Children's language skills (and indeed other skills) develop
rapidly in the preschool and early school years.  I first became aware of this many years ago
when I was developing a children's comprehension assessment (TROG). The goal
was to establish the typical range of performance at different ages and
subsequently use TROG to identify cases of poor comprehension in clinical
settings. The assessment involved showing children sets of four pictures and
asking them to point to the one that matched a spoken phrase or sentence.  I knew very little about developmental psychology
at the time, so I just decided to try the materials with children of different
ages to see how they reacted. It soon became apparent that there were
substantial age-related changes, and I realised that if I would need to use
four age-bands for 4-year-olds and two age-bands for 5-year-olds. Some
illustrative data are shown in Figure 1.












Figure 1: Percentage
children getting 4/4 items correct on blocks testing specific constructions. 


From the original Test for Reception of Grammar (1983).











Findings like this are not specific to this test. I've
developed several language assessments over the years and I've used those
developed by others: they all show rapid change from 4 to 6 years.


Concerned by this, I wrote for information to the
government's Children and Early Years Data Unit, who referred me to this report.  This gives
percentages of children reaching a Good Level of Development, defined as
achieving "at least the expected
level in the early learning goals in the prime areas of learning (personal,
social and emotional development; physical development; and communication and
language) and in the specific areas of mathematics and literacy
." A
Good Level of Development was obtained by 69% of autumn-born children, 59% of
spring-born children and 47% of summer-born children, confirming that the
standards used to evaluate children are sensitive to age.

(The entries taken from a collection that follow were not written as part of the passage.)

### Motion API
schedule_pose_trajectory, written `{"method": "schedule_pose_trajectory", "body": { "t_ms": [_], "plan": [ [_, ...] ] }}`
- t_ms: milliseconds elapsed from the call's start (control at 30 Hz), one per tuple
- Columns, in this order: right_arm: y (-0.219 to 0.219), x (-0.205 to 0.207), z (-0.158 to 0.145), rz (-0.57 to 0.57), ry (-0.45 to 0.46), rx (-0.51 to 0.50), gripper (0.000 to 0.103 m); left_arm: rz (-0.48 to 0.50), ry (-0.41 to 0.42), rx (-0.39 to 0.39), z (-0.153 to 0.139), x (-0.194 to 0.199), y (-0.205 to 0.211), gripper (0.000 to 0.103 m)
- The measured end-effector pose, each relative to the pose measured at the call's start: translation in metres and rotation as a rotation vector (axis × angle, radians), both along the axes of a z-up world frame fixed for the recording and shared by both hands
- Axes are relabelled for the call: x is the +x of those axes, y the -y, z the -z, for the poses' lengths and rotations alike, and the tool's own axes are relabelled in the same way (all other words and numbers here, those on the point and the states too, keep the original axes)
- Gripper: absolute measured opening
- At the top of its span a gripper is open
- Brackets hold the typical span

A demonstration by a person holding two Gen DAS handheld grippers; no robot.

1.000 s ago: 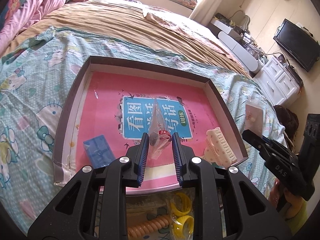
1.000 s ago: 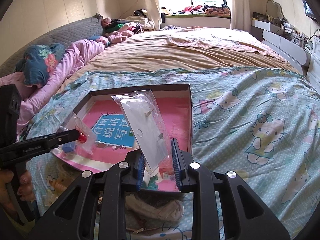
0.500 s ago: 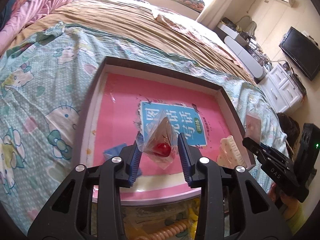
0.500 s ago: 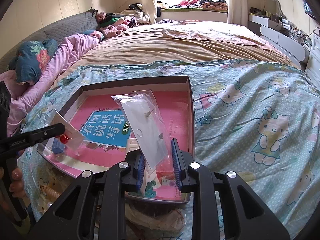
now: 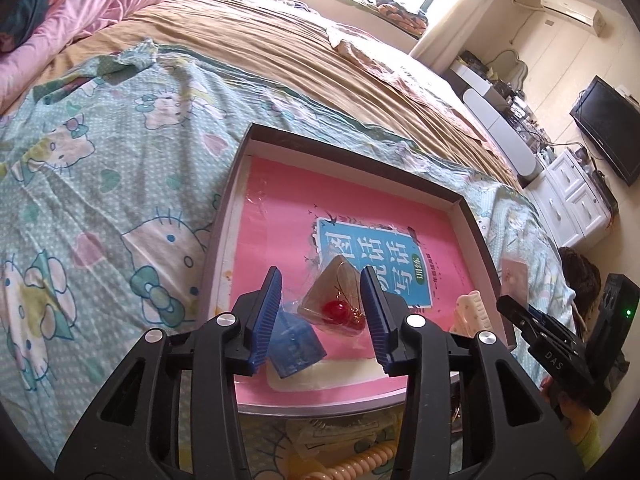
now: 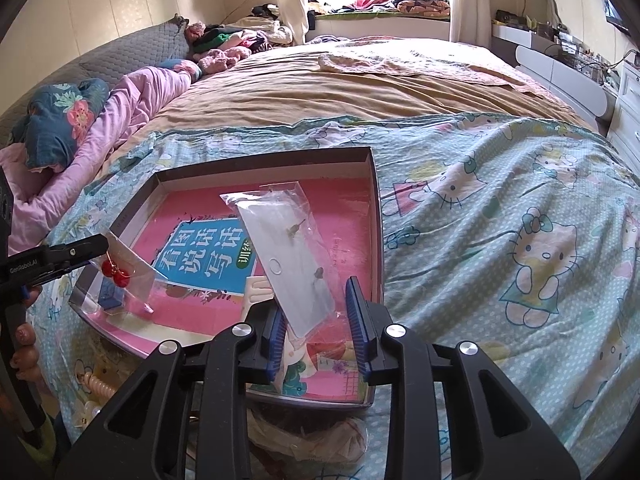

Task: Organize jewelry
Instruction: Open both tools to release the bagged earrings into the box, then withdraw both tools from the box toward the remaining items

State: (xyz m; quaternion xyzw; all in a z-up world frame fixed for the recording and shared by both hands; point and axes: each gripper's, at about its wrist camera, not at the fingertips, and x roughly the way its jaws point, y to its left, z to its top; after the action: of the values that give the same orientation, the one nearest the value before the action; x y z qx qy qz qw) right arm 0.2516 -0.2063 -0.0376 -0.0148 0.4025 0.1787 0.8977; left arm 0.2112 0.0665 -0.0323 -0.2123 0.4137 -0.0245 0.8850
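A shallow dark-rimmed box point(image 5: 352, 146) with a pink book cover inside lies on the bed. My left gripper point(image 5: 322, 320) is open over its near end; a clear bag with red cherry earrings point(image 5: 340, 312) sits between the fingers, touching the right one. In the right wrist view that bag point(image 6: 120, 276) hangs at the left gripper's tip. My right gripper point(image 6: 318, 324) is open; a clear bag with small earrings on a white card point(image 6: 288, 256) leans on its left finger point(image 6: 276, 332) above the box point(image 6: 372, 216).
A blue plastic case point(image 5: 294, 344) and a cream hair claw point(image 5: 470, 314) lie in the box. Yellow coil hair ties point(image 5: 360, 464) lie below its near edge. The Hello Kitty sheet point(image 6: 520, 240) spreads to the right, pillows point(image 6: 60, 128) at the left.
Both grippers have opened. My left gripper moved forward over the box and the cherry bag now sits loose between its fingers. The card bag has tipped against my right gripper's left finger.
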Motion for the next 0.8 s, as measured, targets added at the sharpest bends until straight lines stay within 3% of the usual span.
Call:
{"method": "schedule_pose_trajectory", "body": {
  "t_ms": [167, 300, 433, 500, 600, 700, 800],
  "plan": [
    [0.005, -0.004, -0.006, 0.013, 0.017, 0.010, 0.044, -0.006, 0.006, -0.006, -0.003, -0.002, -0.003, 0.034],
    [0.011, -0.009, -0.014, 0.023, 0.026, 0.033, 0.053, -0.010, 0.011, -0.012, -0.006, -0.006, -0.005, 0.040],
    [0.018, -0.017, -0.024, 0.036, 0.053, 0.052, 0.066, -0.015, 0.025, -0.010, -0.014, -0.011, -0.006, 0.052],
    [0.021, -0.020, -0.028, 0.040, 0.061, 0.062, 0.068, -0.016, 0.032, -0.007, -0.019, -0.014, -0.006, 0.059],
    [0.025, -0.027, -0.035, 0.045, 0.075, 0.074, 0.075, -0.020, 0.052, 0.002, -0.027, -0.020, -0.006, 0.062],
    [0.028, -0.032, -0.041, 0.042, 0.088, 0.084, 0.078, -0.030, 0.074, 0.006, -0.036, -0.027, -0.005, 0.082],
    [0.031, -0.038, -0.046, 0.041, 0.101, 0.092, 0.081, -0.034, 0.089, 0.016, -0.043, -0.032, -0.005, 0.083]
  ]
}}
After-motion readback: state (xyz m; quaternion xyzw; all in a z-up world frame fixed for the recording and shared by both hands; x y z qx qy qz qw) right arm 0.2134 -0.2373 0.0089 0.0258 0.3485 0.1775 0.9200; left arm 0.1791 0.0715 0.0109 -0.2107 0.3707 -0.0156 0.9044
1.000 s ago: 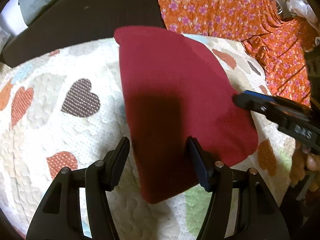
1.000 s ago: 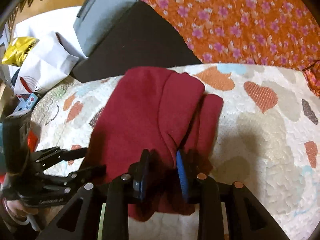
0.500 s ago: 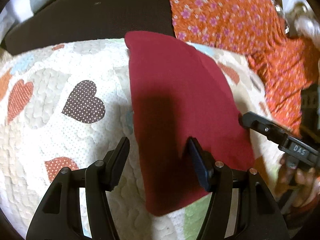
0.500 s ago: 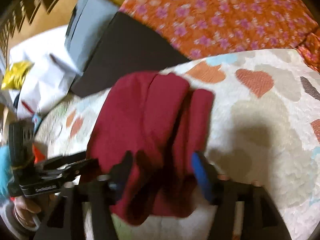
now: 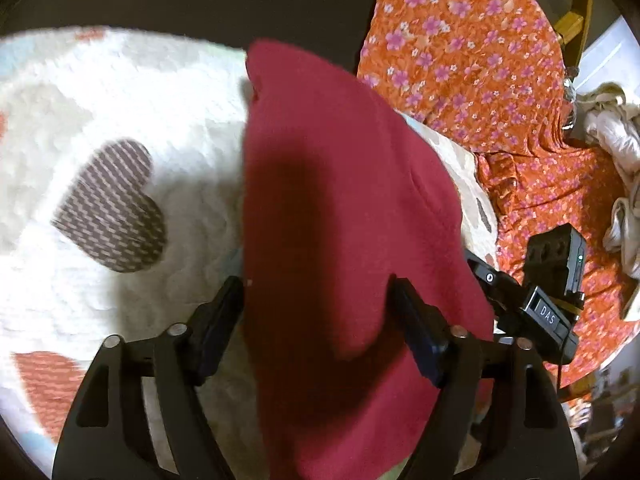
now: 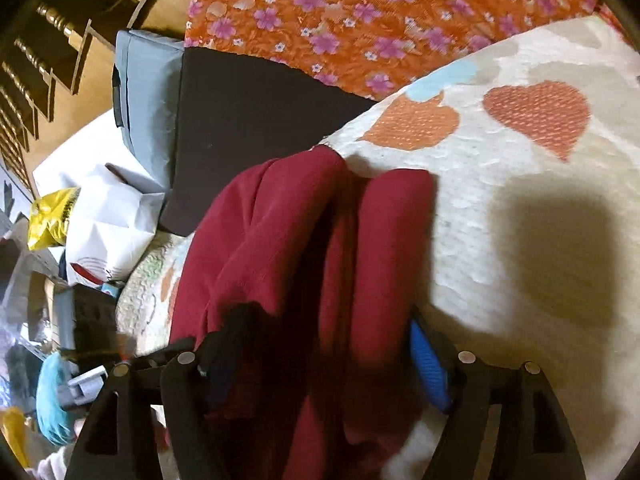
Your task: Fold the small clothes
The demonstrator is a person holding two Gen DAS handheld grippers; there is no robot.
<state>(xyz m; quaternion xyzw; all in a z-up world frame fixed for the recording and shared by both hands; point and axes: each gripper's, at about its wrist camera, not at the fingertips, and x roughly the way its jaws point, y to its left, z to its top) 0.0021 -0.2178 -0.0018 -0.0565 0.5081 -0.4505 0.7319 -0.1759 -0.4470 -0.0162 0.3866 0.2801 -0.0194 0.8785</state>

This is seriously problematic for at least reasons. First,
it means we are using flawed assessments that will over-identify problems in
younger children. It is already established that in the USA attentional
deficits are over-diagnosed in summer-born children (Elder, 2010) –
a problem that has long-term consequences when children are subsequently
prescribed medication for what may actually normal behaviour in an immature
child. Making children feel that they are falling short of an expected standard
before they are 5 years old cannot be good for their development. In this
regard it is noteworthy that there is evidence that being summer-born continues
to be associated with educational disadvantage in English children through the
later school years (Crawford et
al, 2013).


A second problem is that use of inappropriate criteria for
'expected' levels of development will give a false impression of the numbers of
children with developmental difficulties. Consider this
article
describing an 'early learning crisis' with '20 percent of children unable to communicate properly at age 5'. I
have a particular interest in children who have language difficulties, but
nobody is helped by over-identifying problems in children who are just the
youngest in their class. I've seen enough 4 and 5-year-olds to know that the
'early learning goals' for understanding and speaking are not realistic
'expectations' for 4-year-olds and for those who have only just turned 5 years.
Indeed, the fact that one third of the oldest children are not regarded as
having a good level of development suggests to me that the expectations are
inappropriately high even for the oldest 5-year-olds.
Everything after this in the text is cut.